Trust Debt in the Age of AI
AI Is Creating a New Kind of Risk: Trust Debt
The conversation around AI has largely focused on efficiency. Organizations are using AI to accelerate content creation, personalize outreach, summarize customer conversations, analyze feedback, and automate workflows that once required significant manual effort. The productivity gains are real, and they will continue to reshape how teams operate. But there is another side of the equation that receives far less attention.
But as I was speaking at the Bay Area CustomerX Roadshow recently, one idea seemed to resonate more than any other: what if AI isn't just creating efficiency gains? What if it's also creating trust debt?
Most business leaders are familiar with the concept of technical debt, meaning the shortcuts that feel productive in the moment will eventually require re-payment in time and resources down the road.
Trust debt works much the same way. It's the gradual erosion of credibility that occurs when organizations optimize for scale (often from over-automated outreach) at the expense of authenticity, interaction that feels automated rather than thoughtful, every customer story that sounds more like marketing than reality, every piece of content that adds volume instead of insight creates a small withdrawals. Each of these moments causes the customer to think, ‘Do they actually know me?’ Those are withdrawals of trust.
Individually these moments seem insignificant, but collectively they shape how customers experience your brand. AI erodes trust, and advocacy is the counterbalance.
How Trust Debt Accumulates
Every real, human moment is a deposit of trust. The handwritten note, the sincere thank-you, the unscripted conversation, the peer connection, the small moment that tells a customer: “We see you as a person, not just a proof point.”
The issue isn’t AI itself; not really. The issue is how organizations choose to apply it. We're increasingly seeing examples where efficiency gains unintentionally come at the expense of customer connection:
Outreach that appears personalized but feels indistinguishable from every other message in the inbox
Turning customer interviews into polished case studies that no longer sound like the customer
Publishing large volumes of content that add little original insight
Automating customer interactions that once felt personal and relationship-driven
None of these decisions are inherently problematic in isolation. The challenge emerges when customers begin to feel processed rather than understood; they create a subtle but important shift where customers start feeling processed instead of valued. At that point, trust becomes much more difficult to earn. Buyers start questioning whether they're hearing genuine customer experiences or a carefully manufactured marketing narrative. The credibility gap may be subtle, but it’s impact is significant.
The Shift Already Underway
As trust in company-created content becomes harder to establish, buyers are increasingly turning elsewhere for validation.
They seek:
Reviews from peers
Recommendations from existing customers
Community conversations
Authentic stories from people who have solved similar challenges and achieved measurable outcomes
This is why customer advocacy is becoming imperative in the AI era. It provides something AI cannot create on its own: authentic human credibility.
This isn't a new buyer behavior, but AI is accelerating its importance. The more content becomes easy to generate, the more valuable authentic customer proof becomes. In a marketplace flooded with AI-assisted messaging, credibility becomes a differentiator.
Why Advocacy Matters More in the AI Era
This is where customer advocacy takes on a more strategic role. Advocacy provides something AI cannot independently create: authentic human credibility.
While AI can help teams work more efficiently, it cannot manufacture trust. Trust is built through relationships, experiences, and genuine customer voices.

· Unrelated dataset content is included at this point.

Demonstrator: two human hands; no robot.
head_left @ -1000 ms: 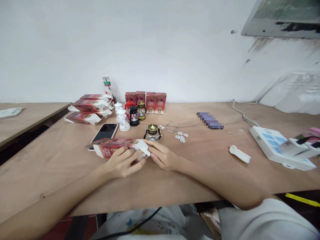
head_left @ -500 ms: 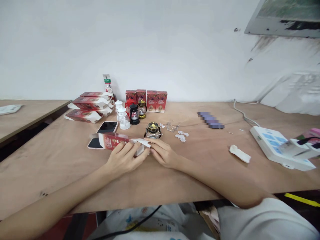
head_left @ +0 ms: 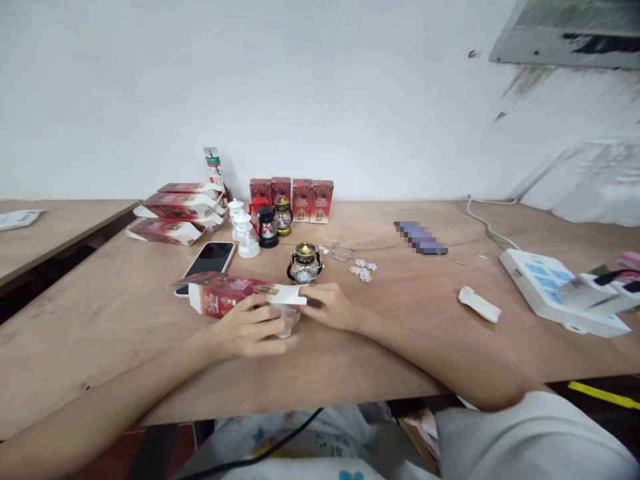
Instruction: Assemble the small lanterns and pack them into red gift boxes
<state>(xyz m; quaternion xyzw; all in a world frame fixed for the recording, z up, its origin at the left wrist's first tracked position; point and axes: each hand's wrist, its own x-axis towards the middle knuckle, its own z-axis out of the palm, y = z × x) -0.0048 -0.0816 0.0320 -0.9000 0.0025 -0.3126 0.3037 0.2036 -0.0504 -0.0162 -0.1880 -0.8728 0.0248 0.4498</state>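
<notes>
A red printed cardboard box with loose white end flaps lies on its side above the table's near part. My left hand is closed around it near its right end. At that end my right hand pinches the white flaps; its fingertips are partly hidden behind a flap. Just beyond my right hand stands a small black-and-gold lantern with a clear body. Under the box's far left part lies a phone, partly covered.
Small white, red, black and gold lanterns stand before upright red boxes. Flattened-looking open boxes are stacked left. Wire handles and white tags lie mid-table. A power strip and white wrapper sit right.
The box has turned and tilted between my hands, its printed face now showing more. My left hand has shifted slightly down, and the right-end flap sticks out over my right fingers.
</notes>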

The most effective advocacy programs will embrace both realities.
They will leverage AI to improve operational efficiency while intentionally designing human moments throughout the customer journey. They will scale processes without sacrificing authenticity. They will use technology to amplify customer voices rather than replace them.
In many ways, advocacy becomes the counterbalance to trust debt. Every meaningful customer interaction, every authentic story, every peer-to-peer connection becomes a trust deposit that strengthens both customer relationships and market credibility.

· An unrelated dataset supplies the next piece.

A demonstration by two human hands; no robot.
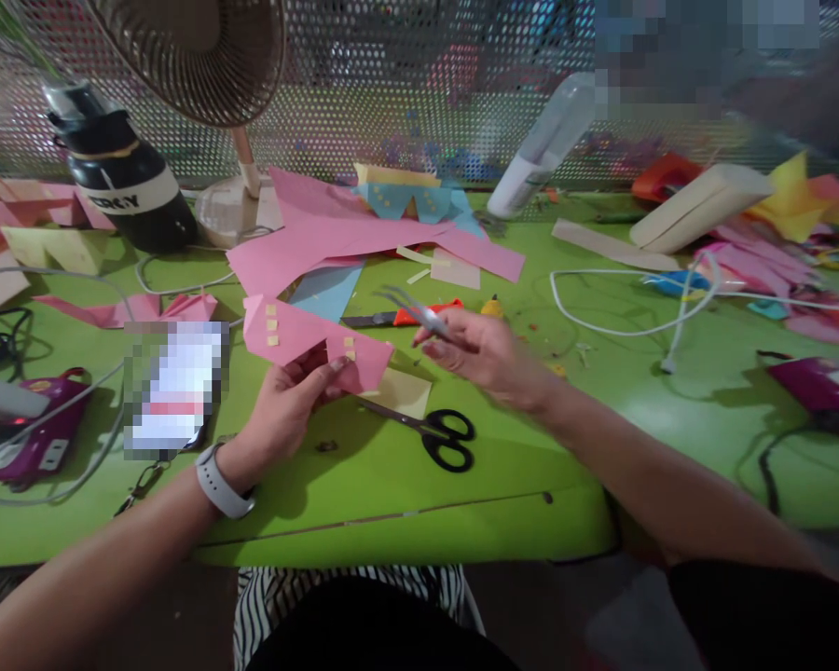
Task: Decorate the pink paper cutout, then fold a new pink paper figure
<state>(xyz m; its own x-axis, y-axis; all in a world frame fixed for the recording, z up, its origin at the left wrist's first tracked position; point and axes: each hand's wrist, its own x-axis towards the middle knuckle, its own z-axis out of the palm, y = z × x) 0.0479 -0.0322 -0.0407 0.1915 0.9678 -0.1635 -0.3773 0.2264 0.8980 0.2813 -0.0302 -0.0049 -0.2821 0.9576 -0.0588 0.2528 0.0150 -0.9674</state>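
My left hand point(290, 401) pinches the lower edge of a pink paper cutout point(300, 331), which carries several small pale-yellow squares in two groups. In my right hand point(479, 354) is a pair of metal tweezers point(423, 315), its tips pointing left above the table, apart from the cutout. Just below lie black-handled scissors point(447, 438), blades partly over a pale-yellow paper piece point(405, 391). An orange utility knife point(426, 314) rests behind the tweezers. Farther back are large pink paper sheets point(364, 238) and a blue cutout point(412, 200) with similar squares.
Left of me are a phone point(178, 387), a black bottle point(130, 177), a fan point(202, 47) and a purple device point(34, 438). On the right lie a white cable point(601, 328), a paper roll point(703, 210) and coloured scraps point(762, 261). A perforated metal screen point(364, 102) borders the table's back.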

The Emerging Role of Advocacy Leaders
One of the most significant shifts I see ahead is the expanding responsibility of advocacy leaders themselves. Historically, advocacy has often been measured through references, case studies, reviews, and customer participation. Increasingly, advocacy leaders will become stewards of organizational trust.
They will help define how customer proof is sourced, how customer voices are represented, where credibility appears throughout the buyer journey, and how organizations protect the relationships that make advocacy possible in the first place.
We also see these questions becoming the most important ones:
Are our customers feeling appreciated?
Are our stories preserving the customer's authentic voice?
Are we creating genuine relationships or simply extracting content?
Are we building trust, or accumulating trust debt?
The organizations that answer these questions well will have a significant advantage.
The winners in the AI era won't simply be the companies that automate the most. They'll be the companies that combine operational efficiency with authentic customer credibility. As AI raises the volume of content in the market, advocacy becomes the trust anchor that helps buyers separate what's generated from what's genuine.


Advocacy provides something AI cannot generate independently: genuine human credibility. Every authentic customer story, meaningful interaction, and peer connection becomes a trust deposit that strengthens both customer relationships and brand reputation. In the AI era, the organizations that win won't simply be the ones that automate the fastest.